In a shock move, Chris Dercon has resigned as president of the Réunion des musées nationaux – Grand Palais and been appointed managing director of the Fondation Cartier pour l’art contemporain in Paris.
The Belgian museum veteran will begin his new job on December 19. His last day at the Grand Palais, an association of French national museums, will be the day before. Dercon has curtailed his contract with his current employer—his mandate was due to terminate on January 1, 2024, a few months prior to the reopening of the historic site, which has been undergoing a major revamp since 2020.
“The renovation is now fully underway, and the new spaces, perspectives, and potential uses for the public, artists, and for event organizers will be fully visible starting in 2024 for the Olympic and Paralympic Games, and then in 2025, for the full reopening of the monument,” Dercon wrote in a statement seen by Artnet News. “It seemed preferable to me that a new president would be designated at this moment to continue to lead the opening of the Nouveau Grand Palais, and carry it into its first years,” he added.
Instead of overseeing the final stages of the Grand Palais’s renovation, Dercon will be steering another project: the renovation of the former Louvre des Antiquaires, which will be Fondation Cartier’s new venue. Situated across from the Louvre and near the Palais Royal, it is slated for inauguration in 2025 after a renovation by renowned French architect Jean Nouvel is completed.
Dercon’s career move has raised eyebrows in France.

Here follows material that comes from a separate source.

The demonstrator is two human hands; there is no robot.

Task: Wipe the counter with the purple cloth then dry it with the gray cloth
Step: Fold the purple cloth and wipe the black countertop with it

In an article referring to Dercon as “disruptive,” citing his “audacious choices” such as replacing the stalwart French-owned art fair FIAC with Art Basel’s new Paris+, which opens in mid-October, Le Monde offered another explanation for Dercon’s abrupt decision.
“What he omits to mention is that in July 2023 he’ll be 65, the retirement age for presidents of large public establishments. In a foundation, where there’s no age limit, nothing will oblige this art adventurer to take an enforced rest,” Le Monde wrote.
Dercon is the latest museum professional to head off to a foundation back by money stemming from the luxury fashion sector, following Suzanne Pagé, who left the Musée d’Art Moderne de la Ville de Paris to become artistic director at the Fondation Louis Vuitton in 2006, and Emma Lavigne, who quit the Palais de Tokyo to become managing director at the Bourse de Commerce – Pinault Collection last year.
“It’s a pity that the public sector has difficulty retaining its talents, undoubtedly because of the attractiveness of the private sector—better pay, flexibility in decision-making, etc.—but it demonstrates the public sector’s capacity to train, select, and promote quality men and womenn. Hopefully this bodes well for fruitful cooperations,” Françoise Benhamou, university professor and co-president of think-tank Cercle des économistes, told Artnet News.
In his new position, Dercon will be working alongside Hervé Chandès, Fondation Cartier’s long-serving artistic managing director known for curating multidisciplinary shows and supporting emerging art scenes.
“For almost 40 years, the Fondation Cartier has engaged a dialogue across all areas of art, fashion, and the performing arts with a hybrid innovative visionary stance, straddling art and science, as well as art and ecology, under the artistic direction of Hervé Chandès,” Dercon said in a press release.
Meanwhile, Alain Dominique Perrin, president and founder of the Fondation Cartier pour l’art contemporain, said that “Chris Dercon has the status, experience, and authority to lead the Fondation Cartier both in Paris, with the project located at Louvre-Palais-Royal, and overseas.”
The Foundation Cartier was founded in Jouy-en-Josas near Versailles in 1988. In 1994, it relocated to an elegant glass-cube building designed by Nouvel near Montparnasse. The latter will remain open once the new space has been inaugurated, so the foundation will have two Parisian venues.
Dercon previously worked at PS1 in New York; Kunstinstituut Melly and Boijmans Van Beuningen, both in Rotterdam; Haus der Kunst in Munich; London’s Tate Modern; and Berlin’s Volksbühne Theater.